* _EXERCISE INSTRUCTIONS_: A complete response lists each line of the data below that includes the word "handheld".

* _EXERCISE DATA_:
§
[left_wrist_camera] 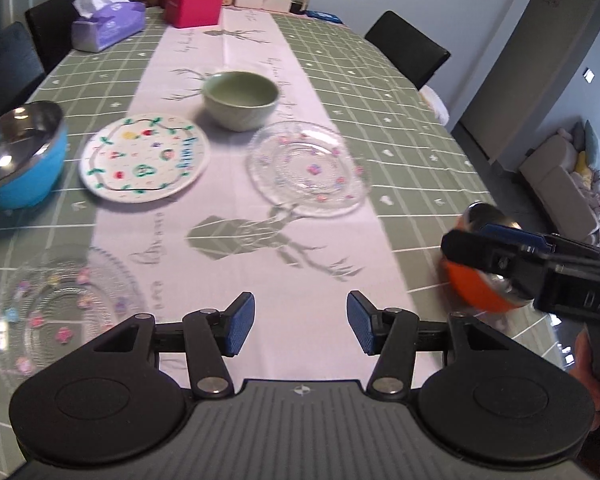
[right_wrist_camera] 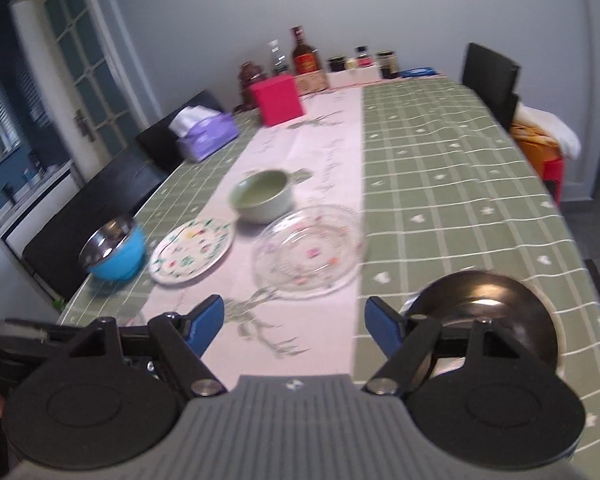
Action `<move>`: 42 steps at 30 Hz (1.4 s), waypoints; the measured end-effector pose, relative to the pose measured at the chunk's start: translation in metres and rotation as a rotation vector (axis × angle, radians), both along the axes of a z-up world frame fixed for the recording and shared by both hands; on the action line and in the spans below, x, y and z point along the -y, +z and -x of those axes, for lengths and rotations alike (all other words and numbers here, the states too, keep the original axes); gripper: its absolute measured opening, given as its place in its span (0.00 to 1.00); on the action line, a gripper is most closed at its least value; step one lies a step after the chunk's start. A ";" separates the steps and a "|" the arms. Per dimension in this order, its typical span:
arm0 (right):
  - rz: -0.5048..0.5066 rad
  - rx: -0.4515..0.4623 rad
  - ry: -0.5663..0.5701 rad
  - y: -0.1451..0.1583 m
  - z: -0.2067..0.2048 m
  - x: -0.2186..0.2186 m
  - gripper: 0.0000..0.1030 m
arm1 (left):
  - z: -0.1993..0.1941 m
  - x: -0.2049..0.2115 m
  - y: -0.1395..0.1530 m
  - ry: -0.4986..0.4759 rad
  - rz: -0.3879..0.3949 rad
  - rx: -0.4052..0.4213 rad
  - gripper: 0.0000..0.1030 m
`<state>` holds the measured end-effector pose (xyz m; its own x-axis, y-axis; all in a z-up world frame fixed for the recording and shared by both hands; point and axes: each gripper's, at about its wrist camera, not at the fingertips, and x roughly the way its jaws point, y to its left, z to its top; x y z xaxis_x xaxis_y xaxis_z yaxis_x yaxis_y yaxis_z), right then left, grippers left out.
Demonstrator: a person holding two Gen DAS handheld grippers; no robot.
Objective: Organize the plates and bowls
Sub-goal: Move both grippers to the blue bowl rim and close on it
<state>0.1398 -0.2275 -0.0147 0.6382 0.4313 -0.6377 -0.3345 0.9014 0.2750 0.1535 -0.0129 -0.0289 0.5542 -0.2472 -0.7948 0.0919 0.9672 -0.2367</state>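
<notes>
Well, from the left wrist view the left gripper hangs over the pale runner near the table's front edge, its blue pads spread with nothing between them. Ahead along the runner stand a pale green ceramic bowl, a white plate painted with small flowers left of it, and a clear glass plate dotted with flowers. A blue bowl with a steel lining sits at the left edge, and a second clear glass plate lies at the near left corner. At the right edge the right gripper crosses an orange bowl, perhaps clear of it.

From the right wrist view the right gripper is wide apart and empty, and a dark round bowl, blurred, sits by its right finger.
</notes>
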 end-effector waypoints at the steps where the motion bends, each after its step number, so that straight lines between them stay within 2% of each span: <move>1: 0.015 -0.006 0.024 -0.004 0.001 -0.010 0.74 | 0.003 -0.007 -0.001 0.006 -0.018 -0.001 0.60; 10: 0.164 -0.048 0.213 -0.033 0.004 -0.094 0.74 | 0.018 -0.073 -0.005 0.034 -0.107 -0.046 0.60; 19: 0.247 -0.045 0.345 -0.022 -0.019 -0.185 0.74 | 0.012 -0.152 0.009 0.096 -0.124 -0.060 0.60; 23: 0.231 -0.065 0.359 -0.013 -0.036 -0.214 0.74 | 0.002 -0.182 0.017 0.122 -0.131 -0.019 0.60; 34: 0.231 -0.127 0.327 0.019 -0.096 -0.274 0.74 | -0.046 -0.244 0.042 0.158 -0.138 0.010 0.60; 39: 0.189 -0.177 0.288 0.024 -0.123 -0.292 0.73 | -0.071 -0.265 0.043 0.187 -0.106 0.012 0.61; 42: 0.169 -0.215 0.267 0.020 -0.136 -0.301 0.73 | -0.087 -0.270 0.036 0.185 -0.101 -0.012 0.65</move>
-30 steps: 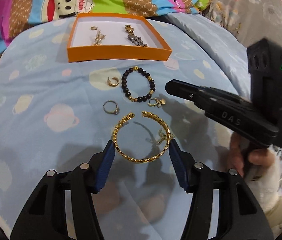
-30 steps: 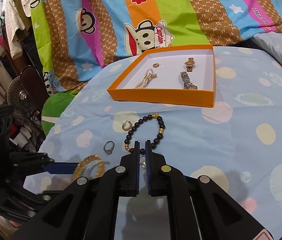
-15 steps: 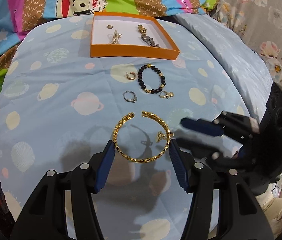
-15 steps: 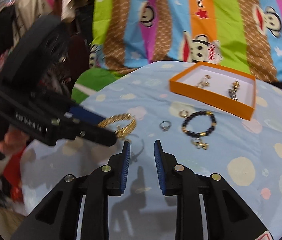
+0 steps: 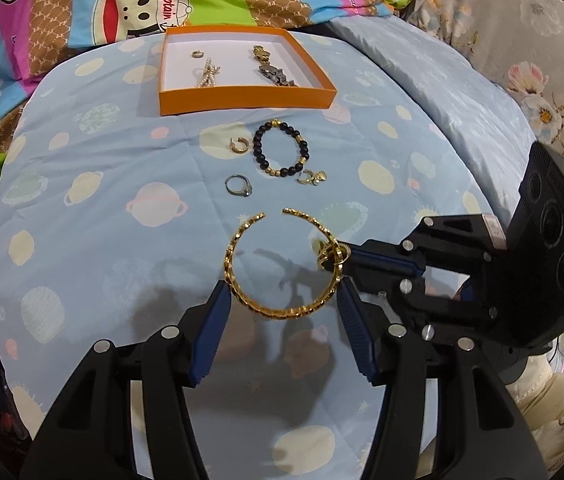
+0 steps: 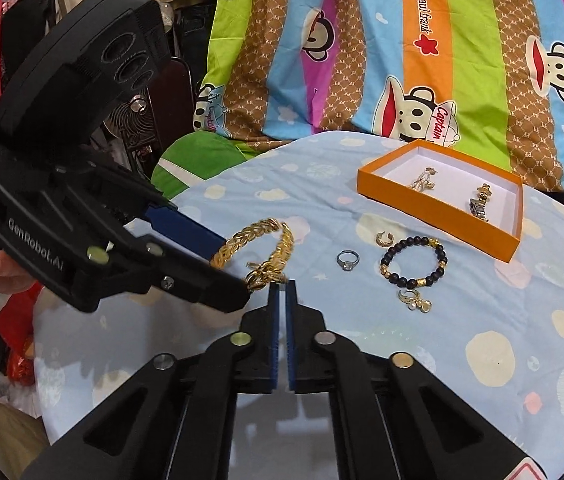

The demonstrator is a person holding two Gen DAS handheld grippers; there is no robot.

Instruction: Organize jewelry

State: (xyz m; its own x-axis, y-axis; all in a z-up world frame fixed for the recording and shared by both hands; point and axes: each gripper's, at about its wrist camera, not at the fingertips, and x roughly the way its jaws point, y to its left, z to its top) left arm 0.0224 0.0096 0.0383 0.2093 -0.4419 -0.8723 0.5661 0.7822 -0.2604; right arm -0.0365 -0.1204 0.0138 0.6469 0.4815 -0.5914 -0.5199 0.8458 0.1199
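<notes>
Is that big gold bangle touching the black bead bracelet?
Apart. In the left wrist view, bare blue bedsheet shows between the gold bangle and the black bead bracelet; the right wrist view shows the same gap.

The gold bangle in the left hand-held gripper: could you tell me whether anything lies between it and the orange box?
Yes: on the bedspread between the gold bangle and the orange box lie a ring, a bead bracelet and two earrings.

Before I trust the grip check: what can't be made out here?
- Whether the shut right tongs pinch the small gold ring hooked on the gold chain bangle: tips overlap it, left wrist view.
- Small pieces in the orange cardboard box: too small, both views.
- Left tongs' pad contact: bangle edges hide it.
</notes>
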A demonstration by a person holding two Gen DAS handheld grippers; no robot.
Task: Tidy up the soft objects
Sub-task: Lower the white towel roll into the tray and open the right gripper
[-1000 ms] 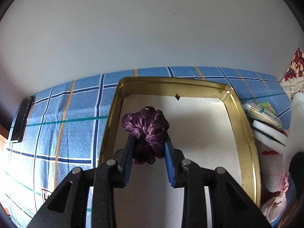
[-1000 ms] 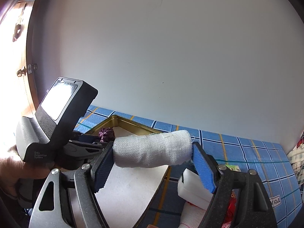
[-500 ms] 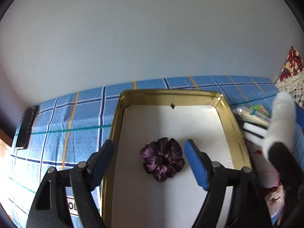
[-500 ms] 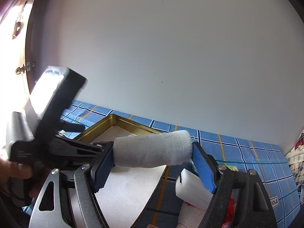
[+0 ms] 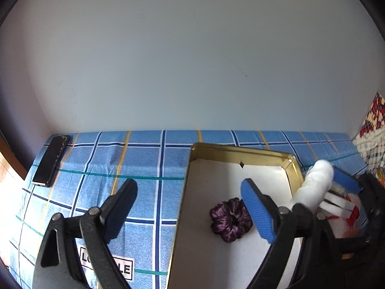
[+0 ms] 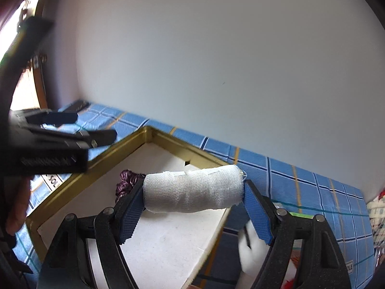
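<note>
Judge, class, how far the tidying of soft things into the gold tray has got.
Done: the purple scrunchie lies in the gold tray, and the left gripper is opening, with nothing between its fingers. In hand: the right gripper clamps the white gauze roll over the tray. Left: setting it down.

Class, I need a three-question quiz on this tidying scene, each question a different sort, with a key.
1. True or false: the purple scrunchie lies inside the gold-rimmed tray.
2. What does the right claw hold? A) a phone B) a white gauze roll C) nothing
3. Fill in: the left claw has ____ between its pads.

Key: 1 true; 2 B; 3 nothing. Its jaws are opening, and the scrunchie lies on the tray floor beyond the blue pad, not between the pads.
</note>
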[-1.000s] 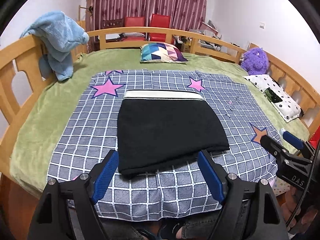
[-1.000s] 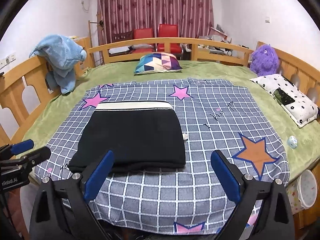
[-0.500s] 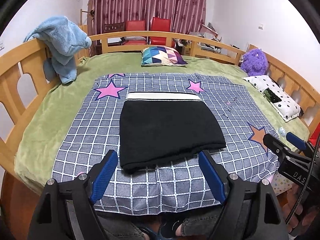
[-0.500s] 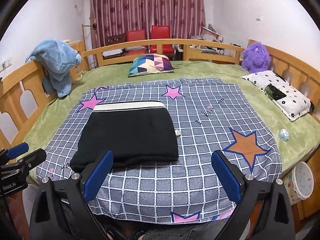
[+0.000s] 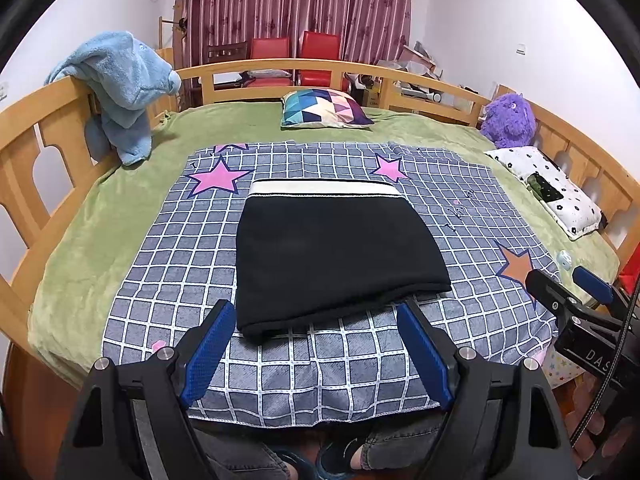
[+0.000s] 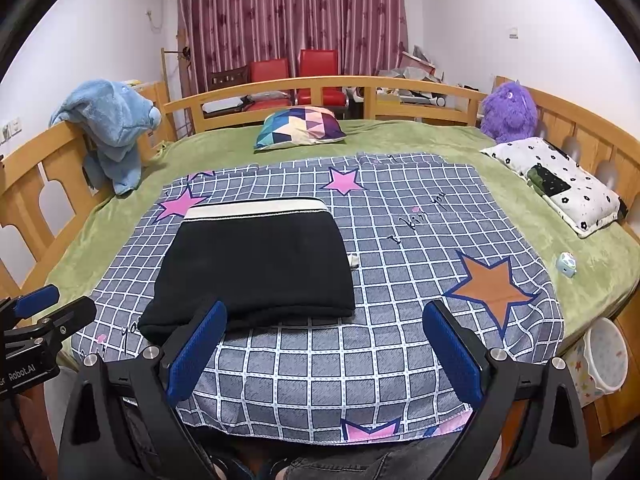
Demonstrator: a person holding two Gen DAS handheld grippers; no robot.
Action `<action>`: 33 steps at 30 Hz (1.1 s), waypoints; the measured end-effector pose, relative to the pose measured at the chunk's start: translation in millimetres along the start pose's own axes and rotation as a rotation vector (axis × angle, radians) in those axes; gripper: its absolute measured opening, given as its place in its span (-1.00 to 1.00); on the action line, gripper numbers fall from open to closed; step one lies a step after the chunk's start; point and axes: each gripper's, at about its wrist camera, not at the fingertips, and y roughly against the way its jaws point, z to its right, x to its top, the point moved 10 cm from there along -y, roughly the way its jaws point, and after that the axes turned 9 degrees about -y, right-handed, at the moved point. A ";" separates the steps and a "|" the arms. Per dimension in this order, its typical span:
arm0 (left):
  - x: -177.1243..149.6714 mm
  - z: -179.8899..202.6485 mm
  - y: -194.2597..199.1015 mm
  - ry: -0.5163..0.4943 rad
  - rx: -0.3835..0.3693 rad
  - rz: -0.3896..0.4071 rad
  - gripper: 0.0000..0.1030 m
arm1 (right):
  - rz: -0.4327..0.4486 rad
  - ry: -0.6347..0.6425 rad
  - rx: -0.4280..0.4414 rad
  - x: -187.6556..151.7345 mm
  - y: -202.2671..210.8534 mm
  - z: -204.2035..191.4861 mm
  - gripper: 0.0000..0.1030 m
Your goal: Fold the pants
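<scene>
The black pants (image 5: pixel 332 252) lie folded into a compact rectangle on the grey checked sheet (image 5: pixel 168 248), white waistband at the far edge. They also show in the right wrist view (image 6: pixel 256 264). My left gripper (image 5: pixel 316 344) is open and empty, held above the sheet's near edge just short of the fold. My right gripper (image 6: pixel 324 348) is open and empty, near the pants' front right corner. Each gripper shows at the edge of the other's view: the right gripper in the left wrist view (image 5: pixel 572 296), the left gripper in the right wrist view (image 6: pixel 44 312).
A wooden rail (image 5: pixel 48 120) rings the bed. A blue plush towel (image 5: pixel 124 88) hangs on the left rail. A patterned pillow (image 5: pixel 324 110), purple plush toy (image 5: pixel 510 120), white floral pillow (image 5: pixel 552 192) and a small blue object (image 6: pixel 566 264) lie around the sheet.
Both grippers have drawn back and risen slightly from the pants, staying open. The folded pants have not moved.
</scene>
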 end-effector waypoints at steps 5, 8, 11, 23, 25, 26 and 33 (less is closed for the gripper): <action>-0.4 -1.3 -0.9 0.010 0.001 -0.003 0.60 | 0.002 -0.004 0.001 -1.1 1.0 0.2 0.89; -1.2 -1.4 -0.4 0.017 0.001 -0.002 0.60 | 0.001 -0.002 0.002 -1.9 1.2 0.1 0.89; -1.9 -2.3 0.5 0.021 0.000 0.001 0.60 | 0.001 -0.003 0.003 -1.6 1.2 0.2 0.89; -0.6 -4.4 4.8 0.029 0.002 0.008 0.59 | 0.016 0.003 0.003 1.9 6.1 -2.1 0.89; -0.8 -4.4 4.8 0.030 0.002 0.008 0.59 | 0.016 0.003 0.004 2.1 5.9 -2.2 0.89; -0.9 -4.2 5.1 0.030 0.003 0.007 0.59 | 0.016 0.004 0.005 2.1 5.8 -1.7 0.89; -1.1 -4.6 5.4 0.032 0.004 0.007 0.59 | 0.019 0.005 0.005 2.9 6.0 -1.7 0.89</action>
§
* _PROBLEM SOLUTION_:
Demonstrator: a person holding two Gen DAS handheld grippers; no robot.
The demonstrator is a person holding two Gen DAS handheld grippers; there is no robot.
A demonstration by a person holding two Gen DAS handheld grippers; no robot.
Demonstrator: a person holding two Gen DAS handheld grippers; no robot.

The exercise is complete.